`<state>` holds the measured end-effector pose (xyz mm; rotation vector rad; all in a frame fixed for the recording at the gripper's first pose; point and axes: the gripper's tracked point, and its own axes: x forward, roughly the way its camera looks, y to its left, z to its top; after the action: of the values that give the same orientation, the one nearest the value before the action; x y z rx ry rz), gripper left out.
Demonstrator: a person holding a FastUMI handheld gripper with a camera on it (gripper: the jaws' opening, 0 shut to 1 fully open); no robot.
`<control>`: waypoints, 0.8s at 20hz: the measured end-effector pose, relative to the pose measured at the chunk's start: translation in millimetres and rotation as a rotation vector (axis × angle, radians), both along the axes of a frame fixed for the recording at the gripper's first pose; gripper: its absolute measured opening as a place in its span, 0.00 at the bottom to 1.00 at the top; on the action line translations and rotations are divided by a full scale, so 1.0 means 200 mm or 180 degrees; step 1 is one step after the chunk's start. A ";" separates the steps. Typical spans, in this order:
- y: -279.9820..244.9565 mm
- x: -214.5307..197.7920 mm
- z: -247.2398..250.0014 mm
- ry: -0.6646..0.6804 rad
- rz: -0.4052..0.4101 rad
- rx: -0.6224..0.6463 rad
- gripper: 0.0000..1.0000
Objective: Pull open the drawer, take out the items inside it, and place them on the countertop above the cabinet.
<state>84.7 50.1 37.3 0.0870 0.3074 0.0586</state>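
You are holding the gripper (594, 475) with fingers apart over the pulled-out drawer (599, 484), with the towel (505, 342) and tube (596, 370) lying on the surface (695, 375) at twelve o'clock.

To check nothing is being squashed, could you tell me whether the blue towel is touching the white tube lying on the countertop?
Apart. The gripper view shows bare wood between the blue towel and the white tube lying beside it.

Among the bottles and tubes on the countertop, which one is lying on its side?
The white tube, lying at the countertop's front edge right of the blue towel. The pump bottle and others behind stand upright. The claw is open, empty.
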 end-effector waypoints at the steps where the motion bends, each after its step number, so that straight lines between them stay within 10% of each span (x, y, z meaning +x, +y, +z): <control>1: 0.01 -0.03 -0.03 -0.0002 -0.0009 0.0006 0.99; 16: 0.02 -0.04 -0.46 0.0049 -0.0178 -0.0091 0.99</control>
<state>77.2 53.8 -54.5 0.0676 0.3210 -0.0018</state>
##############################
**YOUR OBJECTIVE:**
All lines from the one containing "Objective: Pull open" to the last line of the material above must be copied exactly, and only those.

**ANSWER TO THIS PROBLEM:**
Objective: Pull open the drawer, take out the items inside it, and place them on the countertop above the cabinet.
<state>84.7 50.1 37.3 0.0870 0.3074 0.0586</state>
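You are holding the gripper (594, 475) with fingers apart over the pulled-out drawer (599, 484), with the towel (505, 342) and tube (596, 370) lying on the surface (695, 375) at twelve o'clock.

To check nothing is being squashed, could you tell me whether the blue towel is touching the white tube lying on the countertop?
Apart. The gripper view shows bare wood between the blue towel and the white tube lying beside it.

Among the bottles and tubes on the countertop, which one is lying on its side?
The white tube, lying at the countertop's front edge right of the blue towel. The pump bottle and others behind stand upright. The claw is open, empty.
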 end-effector waypoints at the steps where the motion bends, each after its step number, so that straight lines between them stay within 10% of each span (x, y, z meaning +x, +y, +z): <control>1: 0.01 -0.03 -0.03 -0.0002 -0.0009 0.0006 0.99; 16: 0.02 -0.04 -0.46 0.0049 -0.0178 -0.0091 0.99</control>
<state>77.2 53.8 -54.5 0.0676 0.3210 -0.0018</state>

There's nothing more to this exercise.